Monday, March 10, 2008

Mutual Funds Results Sagging

In 2007, only 24% beat S&P/TSX index

by Alex Roslin
The Montreal Gazette
Monday, March 10, 2008

The rush to make contributions to Registered Retirement Savings Plans for last year is now closed, and you might be wondering where to park all those new funds.

If you’re considering a mutual fund, you might want to read a new report from market research firm Standard & Poor’s. It found the vast majority of actively managed Canadian mutual funds lagged the market last year.

Just 24 per cent of Canadian equity mutual funds outperformed the benchmark S&P/TSX composite index in 2007.

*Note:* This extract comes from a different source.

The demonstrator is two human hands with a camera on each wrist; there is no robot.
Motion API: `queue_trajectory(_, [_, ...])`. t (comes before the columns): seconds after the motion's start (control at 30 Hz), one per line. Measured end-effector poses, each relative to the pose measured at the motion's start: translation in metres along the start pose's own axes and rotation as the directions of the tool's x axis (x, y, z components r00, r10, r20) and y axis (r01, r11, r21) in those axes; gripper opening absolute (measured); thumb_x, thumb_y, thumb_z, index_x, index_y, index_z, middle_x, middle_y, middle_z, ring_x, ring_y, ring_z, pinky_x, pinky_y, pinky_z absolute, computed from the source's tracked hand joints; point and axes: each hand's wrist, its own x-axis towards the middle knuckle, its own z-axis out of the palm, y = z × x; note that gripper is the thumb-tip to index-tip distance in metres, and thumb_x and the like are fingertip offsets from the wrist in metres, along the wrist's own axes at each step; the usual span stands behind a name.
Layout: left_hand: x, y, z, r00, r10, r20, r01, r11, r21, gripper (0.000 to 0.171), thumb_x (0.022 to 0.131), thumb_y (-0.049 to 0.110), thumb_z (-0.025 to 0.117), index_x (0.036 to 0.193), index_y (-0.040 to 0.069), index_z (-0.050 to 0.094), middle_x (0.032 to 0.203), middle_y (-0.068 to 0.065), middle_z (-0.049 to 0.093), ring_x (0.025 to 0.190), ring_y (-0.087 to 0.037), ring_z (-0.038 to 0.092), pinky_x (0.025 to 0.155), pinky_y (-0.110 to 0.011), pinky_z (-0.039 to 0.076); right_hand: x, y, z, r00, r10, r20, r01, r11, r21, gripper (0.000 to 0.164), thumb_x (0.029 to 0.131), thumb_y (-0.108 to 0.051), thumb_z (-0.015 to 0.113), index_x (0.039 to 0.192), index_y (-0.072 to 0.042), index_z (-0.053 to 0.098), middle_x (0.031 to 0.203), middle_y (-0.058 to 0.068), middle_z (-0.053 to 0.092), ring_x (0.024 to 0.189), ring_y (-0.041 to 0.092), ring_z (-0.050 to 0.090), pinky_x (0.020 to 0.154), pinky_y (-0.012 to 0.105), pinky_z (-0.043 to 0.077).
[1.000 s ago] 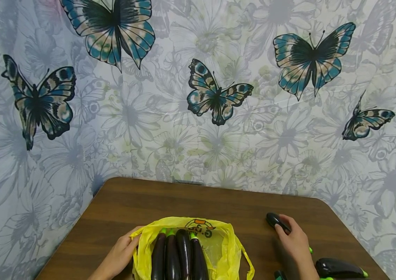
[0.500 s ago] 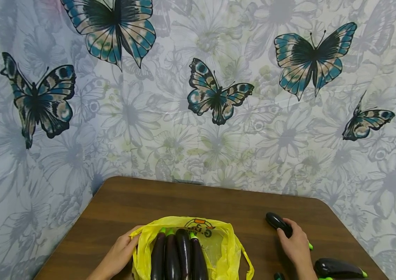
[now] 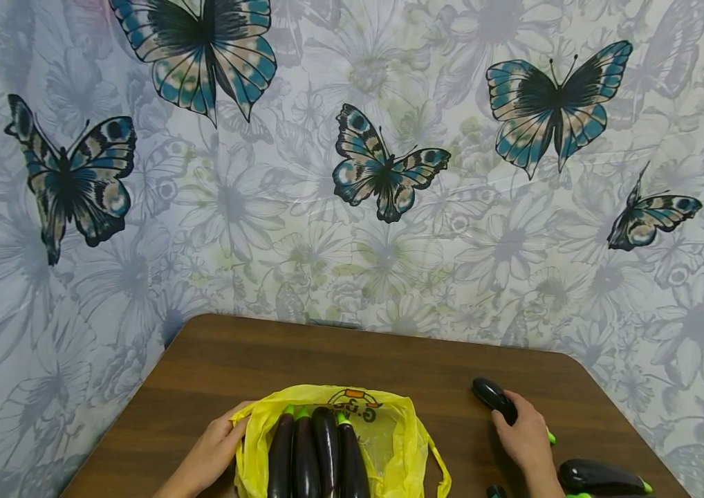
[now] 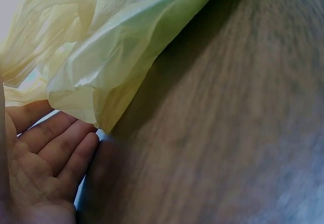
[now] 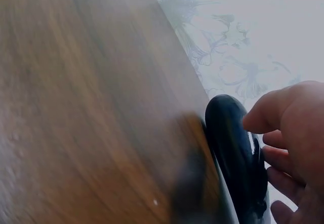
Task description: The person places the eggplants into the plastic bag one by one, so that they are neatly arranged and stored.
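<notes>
A yellow plastic bag (image 3: 389, 443) stands with its mouth wide, and several dark eggplants (image 3: 306, 456) lie side by side inside it. At the bag's left rim, my left hand (image 3: 218, 443) holds the plastic; in the left wrist view its fingers (image 4: 55, 143) reach to the bag's edge, the thumb hidden. To the right of the bag, my right hand (image 3: 525, 432) holds a single eggplant (image 3: 492, 394) over the wooden table, its green stem poking out past the hand. The right wrist view shows the thumb on one side of this eggplant (image 5: 228, 143), the other fingers along it.
Nearer me on the right lies another eggplant (image 3: 601, 477), with more cut off by the frame's lower edge. The brown wooden table (image 3: 389, 360) ends at a wall (image 3: 302, 242) with printed flowers and butterflies. A bag handle (image 3: 441, 463) loops out at the right.
My right hand has shifted slightly right, uncovering more of the eggplant, and a dark eggplant end below shows less. The left hand and the bag have stayed where they were.
</notes>
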Motion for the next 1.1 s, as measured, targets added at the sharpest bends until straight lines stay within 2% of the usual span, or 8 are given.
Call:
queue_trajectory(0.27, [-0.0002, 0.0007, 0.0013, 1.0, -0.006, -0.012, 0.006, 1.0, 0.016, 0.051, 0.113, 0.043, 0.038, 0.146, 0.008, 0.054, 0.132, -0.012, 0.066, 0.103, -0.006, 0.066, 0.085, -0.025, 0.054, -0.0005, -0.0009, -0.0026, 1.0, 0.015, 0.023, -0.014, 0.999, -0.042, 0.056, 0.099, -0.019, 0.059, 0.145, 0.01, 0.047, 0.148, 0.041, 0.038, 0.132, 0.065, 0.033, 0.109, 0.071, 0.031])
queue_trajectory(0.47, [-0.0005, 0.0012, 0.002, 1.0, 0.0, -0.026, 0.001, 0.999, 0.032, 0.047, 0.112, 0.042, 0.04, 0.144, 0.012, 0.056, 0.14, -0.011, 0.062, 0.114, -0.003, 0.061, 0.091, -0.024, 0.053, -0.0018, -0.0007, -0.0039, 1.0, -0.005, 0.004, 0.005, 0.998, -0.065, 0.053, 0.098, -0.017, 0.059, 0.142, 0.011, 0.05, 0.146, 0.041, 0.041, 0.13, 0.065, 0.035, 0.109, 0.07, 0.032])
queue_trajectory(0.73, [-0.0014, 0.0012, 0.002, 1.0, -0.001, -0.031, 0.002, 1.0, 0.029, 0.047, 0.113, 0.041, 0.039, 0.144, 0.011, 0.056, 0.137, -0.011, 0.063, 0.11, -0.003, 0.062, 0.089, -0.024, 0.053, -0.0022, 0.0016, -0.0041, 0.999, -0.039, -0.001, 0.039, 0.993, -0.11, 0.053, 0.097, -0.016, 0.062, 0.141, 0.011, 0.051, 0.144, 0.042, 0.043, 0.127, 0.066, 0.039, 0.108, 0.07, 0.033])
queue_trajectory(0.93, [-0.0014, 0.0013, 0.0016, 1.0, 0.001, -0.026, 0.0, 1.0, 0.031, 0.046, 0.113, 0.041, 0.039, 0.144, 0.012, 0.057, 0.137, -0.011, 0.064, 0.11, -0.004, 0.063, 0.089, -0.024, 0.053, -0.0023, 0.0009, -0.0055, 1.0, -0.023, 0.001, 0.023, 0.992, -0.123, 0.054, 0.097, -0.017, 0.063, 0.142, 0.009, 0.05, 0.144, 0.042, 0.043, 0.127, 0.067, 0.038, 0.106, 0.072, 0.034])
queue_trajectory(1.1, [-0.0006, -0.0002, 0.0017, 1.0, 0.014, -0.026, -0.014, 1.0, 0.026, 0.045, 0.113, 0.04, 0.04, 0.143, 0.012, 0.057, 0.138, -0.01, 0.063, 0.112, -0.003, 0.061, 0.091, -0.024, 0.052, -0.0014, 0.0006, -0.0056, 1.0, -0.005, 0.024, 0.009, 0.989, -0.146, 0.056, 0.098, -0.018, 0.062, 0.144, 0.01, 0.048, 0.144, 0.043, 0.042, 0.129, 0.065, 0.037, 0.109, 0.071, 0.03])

The numbers were even worse over the longer term. Over the past three years, only 13 per cent of the funds beat the index, while over five years, a mere eight per cent succeeded.

The figures were also bad in other categories of mutual funds. Among Canadian dividend and income equity funds, a dismal three per cent of active managers beat the benchmark dividend index over the past three years; over five years, not one of 37 funds beat the index.

In international equity funds, the results were a little better but still fairly miserable, with just 19 percent of active managers beating the market over three years and 13 percent over five.

The only categories in which a majority of managers beat the index in 2007 were Canadian small- and mid-cap equity funds and blended Canadian-focus funds that have a half-and-half split between Canadian and international equities.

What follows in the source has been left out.